Opposite of Cryogenics Cryogenics is related to very low temperatures, so, what is the term when referring to very high temperatures?
 A: Plasma physics. Sufficiently high temperatures will turn any material into a plasma (decomposing any molecules in the process).
A: To give MSalter's answer a "ics" word you say "magnetohydrodynamics".
However, I don't think the parallel is perfect. One can say that you have a cryogenic gas system or a where you simply mean "very cold" or  cyrogenic hydrogen target (if you're a particle physicist, say) where you mean "cold enough to be liquid", but there doesn't seem to be latin word for "very hot": we have "high temperature ceramics".
"Thermogenic" would seem to be the obvious parallel construction, but it's taken.
A: I would say simply "high temperature physics", just as the Kurchatov's institute for High Temperatures (litteral translation) in Russia. 

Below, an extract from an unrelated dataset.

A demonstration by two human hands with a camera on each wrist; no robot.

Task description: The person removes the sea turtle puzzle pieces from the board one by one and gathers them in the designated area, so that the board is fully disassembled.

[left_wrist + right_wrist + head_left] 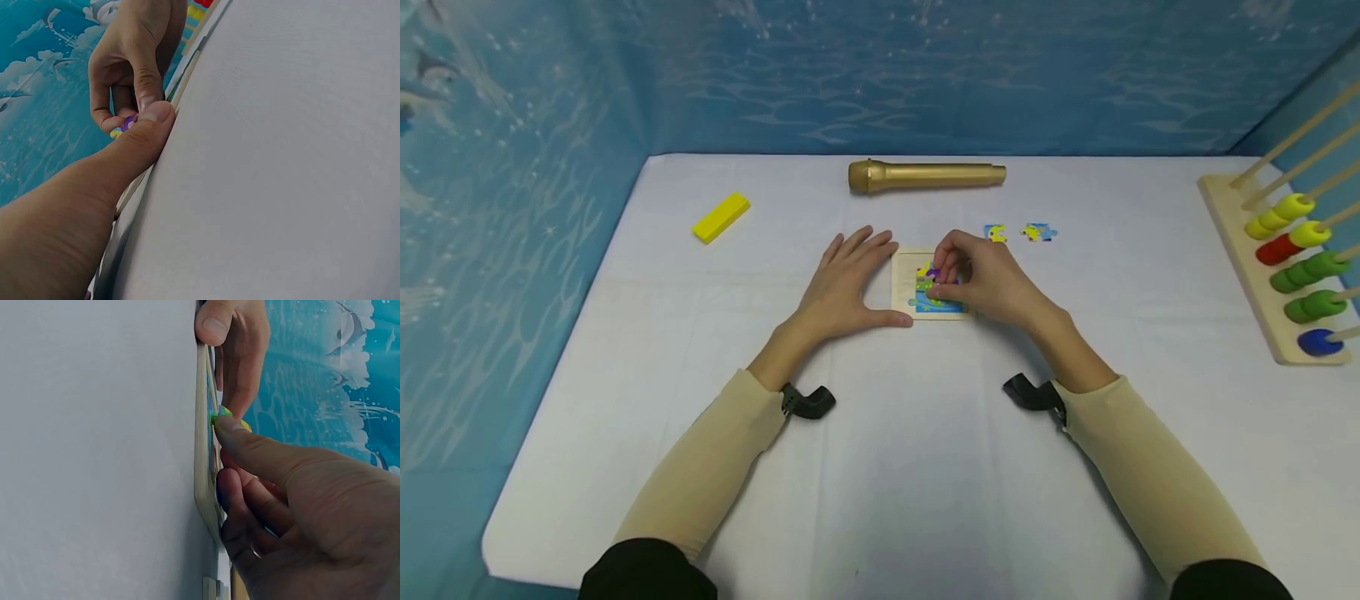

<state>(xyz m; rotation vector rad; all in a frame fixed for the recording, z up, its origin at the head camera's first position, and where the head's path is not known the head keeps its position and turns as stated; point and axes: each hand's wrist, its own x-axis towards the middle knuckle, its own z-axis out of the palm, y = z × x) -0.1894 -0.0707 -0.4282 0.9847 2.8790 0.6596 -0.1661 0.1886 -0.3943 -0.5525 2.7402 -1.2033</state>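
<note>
Right hand (988,279) pinches a puzzle piece (129,122) at the wooden tray (903,282). Left hand (852,287) spread, thumb on tray's near-left corner. Two loose pieces (1033,232) lie beyond, to the right; gold microphone (936,175) farther back.

Head view: bright, diffuse light; soft shadows on tabletop (910,433) along inner side of both sleeves (700,467); fine detail on puzzle pcs (1038,232) soft. L & R wrist views: dimmer, greyer; shadow at R end of puzzle board (201,437).

Smooth, matt wooden puzzle tray (904,279)
</note>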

I would be careful with the "magnetohydrodynamics" term used by dmckee, as this term covers a discipline in which conductive fluids move while undergoeing electro magnetic forces. You can do magnetohydrodynamics (MHD for intimates) with just very salty water, two blades, a 9 V battery and a Neodymium (NdFeB) magnet, at home: put the magnet under a dish filled with salty water, connect the battery to both blades (+, -), and put the blades inside the water, face to face, above the magnet: if your magnet's field reaches the inside of the dish, you should see the water move. This is simply Lorentz force acting on a conductive, liquid medium. Very funny to do. But has nothing to do, at least not in all cases, with high temperature physics: MHD can be used with plasmas and hence high temperature physics, but plasmas are not necessary to observe MHD, as well as a magnetic field (without which there would be no Magneto-hydro-dynamics) is not necessary to have interesting applications with high temperature physics, and plasmas.
Finally, note that high temperature physics is not automatically related to "gaseous" plasmas: the center of the earth, the center of white dwarfs (the stars), are very "hot" media, but are not really comparable to a free, gaseous plasma. This field is more related to the "warm dense matter" (as are some nuclear experiments), an active subject of research nowadays.